Key to our annotation concept is the restriction to Gold Standard Proteins as the only valid data source for homology-based annotation. Not only have we retrieved this information from public databases, especially UniProt/SwissProt, but we also have contributed to the improvement of that database by supplying a substantial amount of feedback. Improved database retrieval mechanisms that directly highlight Gold Standard Proteins would largely facilitate to adopt our annotation strategy. We hope that our improved annotation will also be transferred to other haloarchaeal genomes, including the large number of haloarchaeal genomes that have been recently reported [47], or to other high-level datasets like arCOG [11,12].

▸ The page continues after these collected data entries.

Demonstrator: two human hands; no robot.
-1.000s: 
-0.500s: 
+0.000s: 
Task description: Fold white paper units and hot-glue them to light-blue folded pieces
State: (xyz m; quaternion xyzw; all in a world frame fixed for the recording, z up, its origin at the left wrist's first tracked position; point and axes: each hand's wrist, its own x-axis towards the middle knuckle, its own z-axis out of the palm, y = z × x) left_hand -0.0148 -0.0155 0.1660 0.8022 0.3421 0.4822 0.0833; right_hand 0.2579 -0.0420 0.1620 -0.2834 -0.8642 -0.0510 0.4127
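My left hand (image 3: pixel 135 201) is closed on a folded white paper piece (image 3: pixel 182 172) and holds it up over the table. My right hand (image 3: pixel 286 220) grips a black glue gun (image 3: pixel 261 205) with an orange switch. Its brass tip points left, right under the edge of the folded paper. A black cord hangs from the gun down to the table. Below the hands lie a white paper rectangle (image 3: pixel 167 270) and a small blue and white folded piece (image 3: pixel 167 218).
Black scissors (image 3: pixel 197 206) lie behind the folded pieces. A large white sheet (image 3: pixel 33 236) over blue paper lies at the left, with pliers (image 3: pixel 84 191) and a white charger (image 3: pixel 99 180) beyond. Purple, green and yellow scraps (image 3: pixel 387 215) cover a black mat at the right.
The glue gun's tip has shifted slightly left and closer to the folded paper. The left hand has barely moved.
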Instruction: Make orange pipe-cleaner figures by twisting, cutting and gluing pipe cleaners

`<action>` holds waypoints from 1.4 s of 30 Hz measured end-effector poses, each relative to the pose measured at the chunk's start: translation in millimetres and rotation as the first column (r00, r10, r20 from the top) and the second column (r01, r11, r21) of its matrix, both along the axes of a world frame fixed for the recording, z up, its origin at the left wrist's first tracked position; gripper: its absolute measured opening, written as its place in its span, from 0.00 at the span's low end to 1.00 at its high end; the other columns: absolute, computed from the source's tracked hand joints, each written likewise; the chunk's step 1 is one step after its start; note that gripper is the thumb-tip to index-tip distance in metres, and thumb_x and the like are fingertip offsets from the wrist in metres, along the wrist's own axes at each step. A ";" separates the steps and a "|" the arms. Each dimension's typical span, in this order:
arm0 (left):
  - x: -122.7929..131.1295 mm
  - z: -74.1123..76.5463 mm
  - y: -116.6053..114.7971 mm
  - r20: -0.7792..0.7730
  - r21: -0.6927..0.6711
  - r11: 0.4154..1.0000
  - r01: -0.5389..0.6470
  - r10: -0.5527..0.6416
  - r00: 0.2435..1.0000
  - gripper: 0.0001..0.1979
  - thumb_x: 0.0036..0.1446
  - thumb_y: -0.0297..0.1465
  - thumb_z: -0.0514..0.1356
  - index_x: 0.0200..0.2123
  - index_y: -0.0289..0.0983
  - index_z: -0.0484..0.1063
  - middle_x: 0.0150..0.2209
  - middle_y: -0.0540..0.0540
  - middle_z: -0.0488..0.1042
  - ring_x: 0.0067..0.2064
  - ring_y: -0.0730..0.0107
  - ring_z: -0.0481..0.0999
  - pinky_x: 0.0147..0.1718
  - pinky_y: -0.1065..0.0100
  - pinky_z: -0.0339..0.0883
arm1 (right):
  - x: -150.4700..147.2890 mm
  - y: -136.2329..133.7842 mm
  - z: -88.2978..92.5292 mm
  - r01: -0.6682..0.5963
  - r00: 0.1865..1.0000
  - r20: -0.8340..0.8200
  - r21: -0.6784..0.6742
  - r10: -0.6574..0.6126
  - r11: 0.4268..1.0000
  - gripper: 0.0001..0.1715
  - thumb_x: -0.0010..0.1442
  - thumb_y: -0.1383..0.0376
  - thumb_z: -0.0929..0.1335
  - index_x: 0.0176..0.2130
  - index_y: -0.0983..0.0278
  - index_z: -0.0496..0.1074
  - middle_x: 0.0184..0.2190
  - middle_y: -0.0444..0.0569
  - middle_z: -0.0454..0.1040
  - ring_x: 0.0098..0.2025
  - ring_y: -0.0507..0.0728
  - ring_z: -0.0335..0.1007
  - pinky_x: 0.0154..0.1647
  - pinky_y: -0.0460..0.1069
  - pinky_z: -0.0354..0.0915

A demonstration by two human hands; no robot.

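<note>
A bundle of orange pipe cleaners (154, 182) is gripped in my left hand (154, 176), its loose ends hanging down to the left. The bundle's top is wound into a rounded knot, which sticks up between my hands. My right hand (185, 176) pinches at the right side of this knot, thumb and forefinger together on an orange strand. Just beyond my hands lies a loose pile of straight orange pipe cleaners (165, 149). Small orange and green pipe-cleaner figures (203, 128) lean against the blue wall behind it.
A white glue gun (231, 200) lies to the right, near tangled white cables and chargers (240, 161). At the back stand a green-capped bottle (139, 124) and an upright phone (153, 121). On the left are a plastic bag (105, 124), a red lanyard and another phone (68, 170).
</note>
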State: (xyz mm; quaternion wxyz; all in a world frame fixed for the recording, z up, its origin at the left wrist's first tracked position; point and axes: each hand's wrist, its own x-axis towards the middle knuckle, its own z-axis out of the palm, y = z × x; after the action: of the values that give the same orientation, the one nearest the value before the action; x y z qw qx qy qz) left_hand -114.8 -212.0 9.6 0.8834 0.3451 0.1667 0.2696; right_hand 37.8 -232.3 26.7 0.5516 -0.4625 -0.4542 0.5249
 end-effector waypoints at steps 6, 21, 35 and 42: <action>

Advanced bioinformatic methods have a tremendous potential to advance biological knowledge (see e.g., [35]). Preferably, bioinformatic predictions should be backed up by experimental analyses, as has been done for archaeosortase [48,49]. Efficient large-scale screening techniques, such as the transposon insertion mutant library recently developed for Hfx. volcanii are also promising to advance our knowledge [50]. Nevertheless, sound biochemical analysis remains important in the process of fundamental discovery. Using this approach, the long sought-after oxidative pentose phosphate pathway has finally been identified in archaea by analyses with the model organism Haloferax volcanii [51].

It is evident that a single small annotation team cannot ensure a perfect annotation. We welcome feedback to this publication, such as reporting persistent omissions and errors in annotations, which will allow us to further improve the annotation of this set of haloarchaeal genomes. If it were possible to transfer our improved annotation to other haloarchaeal genomes, this may boost the quality of haloarchaeal genome annotation in general, to the benefit of the scientific community.